4 Jobs You Can Do With a Law Degree


Getting a law degree can lead to a variety of exciting jobs. Whether you’re interested in litigation or dispute resolution, or you want to become a political researcher, a degree in law can lead you to a career that suits your interests and your skills. In fact, there are numerous ways to use your degree, and you can even specialize in a particular area of law, such as tax law or dispute resolution.

Legal secretary

If you have a degree in law and have a passion for meeting people, a career as a legal secretary could be perfect for you. This job allows you to apply your skills in a variety of areas, such as civil and criminal law. Civil law offers specialized areas of practice, such as real estate, contracts, and corporate litigation. Immigration firms may also be a good choice if you enjoy dealing with people.
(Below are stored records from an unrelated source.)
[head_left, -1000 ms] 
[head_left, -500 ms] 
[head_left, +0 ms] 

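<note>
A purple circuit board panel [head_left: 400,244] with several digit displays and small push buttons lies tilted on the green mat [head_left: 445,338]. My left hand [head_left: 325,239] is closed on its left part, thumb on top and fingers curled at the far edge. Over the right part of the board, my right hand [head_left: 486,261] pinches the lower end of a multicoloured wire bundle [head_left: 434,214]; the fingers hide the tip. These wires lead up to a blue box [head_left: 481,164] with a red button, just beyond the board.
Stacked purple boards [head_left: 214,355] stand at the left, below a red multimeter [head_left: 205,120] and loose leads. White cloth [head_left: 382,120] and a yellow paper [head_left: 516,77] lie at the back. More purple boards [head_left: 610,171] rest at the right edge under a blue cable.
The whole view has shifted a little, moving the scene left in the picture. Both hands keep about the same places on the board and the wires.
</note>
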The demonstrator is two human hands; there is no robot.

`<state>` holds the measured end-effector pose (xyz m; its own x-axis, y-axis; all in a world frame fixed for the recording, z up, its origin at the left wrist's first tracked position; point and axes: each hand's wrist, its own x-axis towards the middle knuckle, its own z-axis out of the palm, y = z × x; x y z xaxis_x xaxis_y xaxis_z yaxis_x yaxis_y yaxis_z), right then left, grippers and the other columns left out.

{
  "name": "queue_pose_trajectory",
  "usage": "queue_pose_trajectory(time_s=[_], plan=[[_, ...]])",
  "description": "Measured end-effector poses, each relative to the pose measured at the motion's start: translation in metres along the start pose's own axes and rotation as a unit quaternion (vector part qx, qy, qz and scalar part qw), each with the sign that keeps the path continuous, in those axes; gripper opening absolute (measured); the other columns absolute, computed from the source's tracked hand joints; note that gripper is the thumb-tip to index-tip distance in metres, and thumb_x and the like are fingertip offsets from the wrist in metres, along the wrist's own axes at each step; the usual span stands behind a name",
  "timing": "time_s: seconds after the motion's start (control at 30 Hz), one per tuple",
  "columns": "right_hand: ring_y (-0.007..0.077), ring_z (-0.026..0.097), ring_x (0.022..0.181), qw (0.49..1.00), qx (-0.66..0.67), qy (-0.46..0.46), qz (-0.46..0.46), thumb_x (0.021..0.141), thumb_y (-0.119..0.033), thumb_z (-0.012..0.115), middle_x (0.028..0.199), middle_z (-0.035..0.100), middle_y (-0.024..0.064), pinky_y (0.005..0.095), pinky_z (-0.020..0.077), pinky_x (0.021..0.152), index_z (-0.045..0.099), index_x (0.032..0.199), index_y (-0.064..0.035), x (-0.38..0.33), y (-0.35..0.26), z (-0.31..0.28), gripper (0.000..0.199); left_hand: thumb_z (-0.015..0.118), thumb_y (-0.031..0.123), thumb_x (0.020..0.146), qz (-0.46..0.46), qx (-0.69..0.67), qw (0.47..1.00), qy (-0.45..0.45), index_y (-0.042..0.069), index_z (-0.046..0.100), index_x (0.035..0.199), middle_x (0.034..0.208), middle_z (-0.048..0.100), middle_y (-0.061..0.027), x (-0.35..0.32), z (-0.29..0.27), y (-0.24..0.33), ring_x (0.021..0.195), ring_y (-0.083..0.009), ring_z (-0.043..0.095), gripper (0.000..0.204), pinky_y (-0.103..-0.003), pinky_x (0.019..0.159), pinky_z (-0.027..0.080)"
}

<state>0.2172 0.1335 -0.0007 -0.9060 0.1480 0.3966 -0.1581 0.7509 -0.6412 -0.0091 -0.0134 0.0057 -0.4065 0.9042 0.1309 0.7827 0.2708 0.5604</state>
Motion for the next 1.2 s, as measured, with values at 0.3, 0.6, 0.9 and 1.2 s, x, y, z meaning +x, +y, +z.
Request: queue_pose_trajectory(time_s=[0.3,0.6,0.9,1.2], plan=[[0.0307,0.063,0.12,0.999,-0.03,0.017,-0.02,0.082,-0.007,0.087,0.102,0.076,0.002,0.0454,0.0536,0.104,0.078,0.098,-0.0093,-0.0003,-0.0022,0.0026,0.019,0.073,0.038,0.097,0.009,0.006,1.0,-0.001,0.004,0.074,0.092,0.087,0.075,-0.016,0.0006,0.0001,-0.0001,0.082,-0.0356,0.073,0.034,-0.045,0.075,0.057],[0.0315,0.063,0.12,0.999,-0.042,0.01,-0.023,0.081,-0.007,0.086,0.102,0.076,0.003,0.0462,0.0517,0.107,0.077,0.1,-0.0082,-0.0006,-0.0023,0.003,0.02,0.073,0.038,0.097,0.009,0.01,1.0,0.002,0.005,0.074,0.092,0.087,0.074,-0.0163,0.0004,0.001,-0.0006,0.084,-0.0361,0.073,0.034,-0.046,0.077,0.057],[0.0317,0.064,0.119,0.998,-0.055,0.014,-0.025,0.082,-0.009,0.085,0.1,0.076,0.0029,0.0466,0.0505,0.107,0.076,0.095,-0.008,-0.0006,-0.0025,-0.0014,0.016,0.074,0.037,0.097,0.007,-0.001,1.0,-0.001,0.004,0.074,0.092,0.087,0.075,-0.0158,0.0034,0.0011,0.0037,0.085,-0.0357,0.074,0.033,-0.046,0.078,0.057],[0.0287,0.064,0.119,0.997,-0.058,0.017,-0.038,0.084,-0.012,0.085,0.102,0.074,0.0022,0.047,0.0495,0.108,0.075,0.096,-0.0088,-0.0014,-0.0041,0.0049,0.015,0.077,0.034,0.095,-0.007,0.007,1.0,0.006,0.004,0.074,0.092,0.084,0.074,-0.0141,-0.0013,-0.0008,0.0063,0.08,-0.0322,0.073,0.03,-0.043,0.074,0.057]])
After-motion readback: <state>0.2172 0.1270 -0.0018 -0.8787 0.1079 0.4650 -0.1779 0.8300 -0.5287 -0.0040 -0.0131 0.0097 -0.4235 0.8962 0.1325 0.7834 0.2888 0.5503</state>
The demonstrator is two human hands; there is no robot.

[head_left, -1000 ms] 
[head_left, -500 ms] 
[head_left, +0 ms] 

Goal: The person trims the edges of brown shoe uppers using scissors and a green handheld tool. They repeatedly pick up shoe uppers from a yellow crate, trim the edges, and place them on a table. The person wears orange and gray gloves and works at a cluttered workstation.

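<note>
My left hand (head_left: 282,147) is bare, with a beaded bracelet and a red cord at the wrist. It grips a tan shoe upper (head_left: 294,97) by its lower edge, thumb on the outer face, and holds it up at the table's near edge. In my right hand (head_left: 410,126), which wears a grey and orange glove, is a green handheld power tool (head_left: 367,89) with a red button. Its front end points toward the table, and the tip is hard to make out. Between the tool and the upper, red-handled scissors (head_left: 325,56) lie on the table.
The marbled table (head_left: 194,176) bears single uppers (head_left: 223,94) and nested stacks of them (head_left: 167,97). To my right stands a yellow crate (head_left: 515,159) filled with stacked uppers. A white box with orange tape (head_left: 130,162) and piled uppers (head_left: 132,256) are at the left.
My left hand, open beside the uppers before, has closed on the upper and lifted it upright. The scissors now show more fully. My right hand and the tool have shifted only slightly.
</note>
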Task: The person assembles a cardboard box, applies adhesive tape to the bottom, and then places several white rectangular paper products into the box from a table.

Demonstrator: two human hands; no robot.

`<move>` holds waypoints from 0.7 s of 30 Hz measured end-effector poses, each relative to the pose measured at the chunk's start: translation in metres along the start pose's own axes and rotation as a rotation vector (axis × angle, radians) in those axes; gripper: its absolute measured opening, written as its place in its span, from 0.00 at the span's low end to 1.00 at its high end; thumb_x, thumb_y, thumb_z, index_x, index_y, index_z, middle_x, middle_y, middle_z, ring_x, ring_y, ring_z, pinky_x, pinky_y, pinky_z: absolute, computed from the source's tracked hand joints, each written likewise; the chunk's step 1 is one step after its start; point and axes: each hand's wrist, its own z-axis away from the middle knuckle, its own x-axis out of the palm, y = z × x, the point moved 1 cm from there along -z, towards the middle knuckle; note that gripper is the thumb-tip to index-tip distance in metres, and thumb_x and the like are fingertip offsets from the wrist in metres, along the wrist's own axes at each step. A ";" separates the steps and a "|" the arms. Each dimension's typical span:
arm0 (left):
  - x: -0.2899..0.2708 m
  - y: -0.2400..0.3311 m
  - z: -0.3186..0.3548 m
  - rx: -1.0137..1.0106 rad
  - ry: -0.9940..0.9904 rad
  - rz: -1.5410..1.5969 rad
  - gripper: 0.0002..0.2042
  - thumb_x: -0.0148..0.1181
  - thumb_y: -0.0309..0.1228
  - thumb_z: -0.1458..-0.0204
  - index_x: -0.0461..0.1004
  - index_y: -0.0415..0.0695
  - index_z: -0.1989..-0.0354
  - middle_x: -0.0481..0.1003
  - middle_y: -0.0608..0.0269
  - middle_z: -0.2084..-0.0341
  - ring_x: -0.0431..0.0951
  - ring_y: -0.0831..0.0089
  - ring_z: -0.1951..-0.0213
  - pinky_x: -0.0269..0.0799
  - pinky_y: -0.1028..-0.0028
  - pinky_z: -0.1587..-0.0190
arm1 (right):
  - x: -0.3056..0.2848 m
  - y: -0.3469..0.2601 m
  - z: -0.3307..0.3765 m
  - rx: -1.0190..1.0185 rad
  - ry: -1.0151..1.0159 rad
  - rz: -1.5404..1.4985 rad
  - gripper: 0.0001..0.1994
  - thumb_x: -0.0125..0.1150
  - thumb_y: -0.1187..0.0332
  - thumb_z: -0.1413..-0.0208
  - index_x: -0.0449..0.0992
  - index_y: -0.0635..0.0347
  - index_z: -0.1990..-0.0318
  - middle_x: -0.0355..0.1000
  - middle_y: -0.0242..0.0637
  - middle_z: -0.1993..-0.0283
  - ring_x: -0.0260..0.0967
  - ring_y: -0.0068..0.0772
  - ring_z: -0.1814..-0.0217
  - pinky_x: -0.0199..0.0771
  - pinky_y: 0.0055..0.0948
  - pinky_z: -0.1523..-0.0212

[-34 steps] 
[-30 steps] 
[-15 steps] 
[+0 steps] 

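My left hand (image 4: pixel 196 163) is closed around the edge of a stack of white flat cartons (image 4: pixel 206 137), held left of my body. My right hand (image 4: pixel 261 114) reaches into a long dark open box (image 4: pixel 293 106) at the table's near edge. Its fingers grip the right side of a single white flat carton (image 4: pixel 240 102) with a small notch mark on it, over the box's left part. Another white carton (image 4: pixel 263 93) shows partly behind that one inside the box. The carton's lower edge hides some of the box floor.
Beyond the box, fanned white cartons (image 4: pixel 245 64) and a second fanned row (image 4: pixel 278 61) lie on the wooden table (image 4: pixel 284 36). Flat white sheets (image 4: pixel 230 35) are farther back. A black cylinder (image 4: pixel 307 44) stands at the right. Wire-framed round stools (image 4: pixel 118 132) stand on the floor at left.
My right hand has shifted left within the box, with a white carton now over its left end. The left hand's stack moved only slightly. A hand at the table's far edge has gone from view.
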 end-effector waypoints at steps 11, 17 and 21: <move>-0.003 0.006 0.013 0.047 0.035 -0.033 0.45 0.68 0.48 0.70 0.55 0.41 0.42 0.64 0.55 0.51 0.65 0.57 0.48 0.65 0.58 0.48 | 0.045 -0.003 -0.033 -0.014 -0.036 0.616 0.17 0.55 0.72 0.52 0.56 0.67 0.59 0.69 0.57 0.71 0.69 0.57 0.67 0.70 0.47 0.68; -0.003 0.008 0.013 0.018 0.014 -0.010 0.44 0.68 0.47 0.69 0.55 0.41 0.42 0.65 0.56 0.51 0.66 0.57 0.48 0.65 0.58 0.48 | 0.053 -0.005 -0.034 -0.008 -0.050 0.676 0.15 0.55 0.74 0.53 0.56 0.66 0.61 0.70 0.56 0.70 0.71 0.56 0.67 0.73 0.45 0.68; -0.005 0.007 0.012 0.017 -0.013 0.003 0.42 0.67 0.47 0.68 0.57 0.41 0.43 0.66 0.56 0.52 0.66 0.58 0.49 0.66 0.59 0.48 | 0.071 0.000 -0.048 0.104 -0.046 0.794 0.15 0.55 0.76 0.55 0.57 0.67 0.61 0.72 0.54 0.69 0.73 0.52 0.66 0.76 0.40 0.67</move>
To be a legal secretary, you’ll need a good knowledge of legal terminology and how to use legal databases. You’ll also need to learn to use spreadsheets, case management software, and word processing programs. And of course, you’ll need to have impeccable people skills. Thankfully, there are a variety of certificate programs and online courses for legal secretaries.

Another great thing about being a legal secretary is that the work itself isn’t physically taxing. This type of work doesn’t require you to go outside, so if you’re disabled, you can even take this job at home. And because it doesn’t require any physical work, you can even continue working into your senior years. Another great benefit of working as a legal secretary is the team environment. This will allow you to feel appreciated for your contributions. However, you should be aware that the job can be stressful, especially if there are many cases open.

Legal paralegal

Regardless of the specialty you choose for your graduate degree, there are a multitude of legal positions available for graduates. From political researcher to legal paralegal, there is a legal field to suit your background. These careers can be lucrative and highly rewarding, but they can also be very demanding.

Paralegals are often aspiring lawyers and attorneys, but can also find employment in law enforcement. These positions require a thorough understanding of the law and a passion for helping others. In addition to being knowledgeable about the law, paralegals must be able to maintain a cool head in stressful situations. They must also have excellent communication skills and be patient.

Paralegals often work alongside lawyers, doing tasks like conducting research, gathering evidence, and drafting legal documents. They also interact with witnesses and clients. They may also help draft contracts and assist lawyers in trial. They may also work on administrative duties, such as filing legal documents. While paralegals often start out with a lower salary than attorneys, they are often seen as an entry point to other legal jobs.

Legal researcher

Legal researchers often have a background in journalism and are naturally inclined to ask probing questions. They must demonstrate aptitude for the field and writing skills, and they should also have relevant experience. This job is likely to require a lot of indoor time. A law degree is not necessary for a career in legal research.

Many legal researchers work on several projects at once, so time management skills are essential. They often work with attorneys who expect research to be completed on time. If you’re good at prioritizing your work, you’ll be able to meet deadlines and get your work done.

Legal researchers earn a salary similar to that of journalists, which varies by experience and location. A graduate researcher can expect to earn around PS17,000 a year. In contrast, a paralegal may earn anywhere from PS30 to PS40k per year, depending on experience. While working at a large law firm may increase your salary, it can also mean less time to devote to personal work.

Human resources representative

If you’re interested in human resources, you can pursue a career in this field with a law degree. Human resources managers and senior human resources representatives generally have at least a Bachelor’s degree and may also have a Master’s or Doctoral degree. However, if you’re looking for a more challenging position, a human resources representative isn’t the only career option.

A human resources representative is responsible for ensuring a safe and effective working environment for employees. The job description also includes assisting and resolving employee grievances. Human resources managers also administer wage and labor contracts. They also draft, negotiate, and administer management contracts. In addition, they oversee the recruitment process and oversee the administration of health insurance benefits. They also conduct open enrollment activities and help employees enroll in benefits and participate in education and training programs.

Human resources generalists and managers earn more than their junior counterparts. The average salary for these positions is $88,661 per year. Those with an associate degree are also often able to transfer those credits into a bachelor’s program.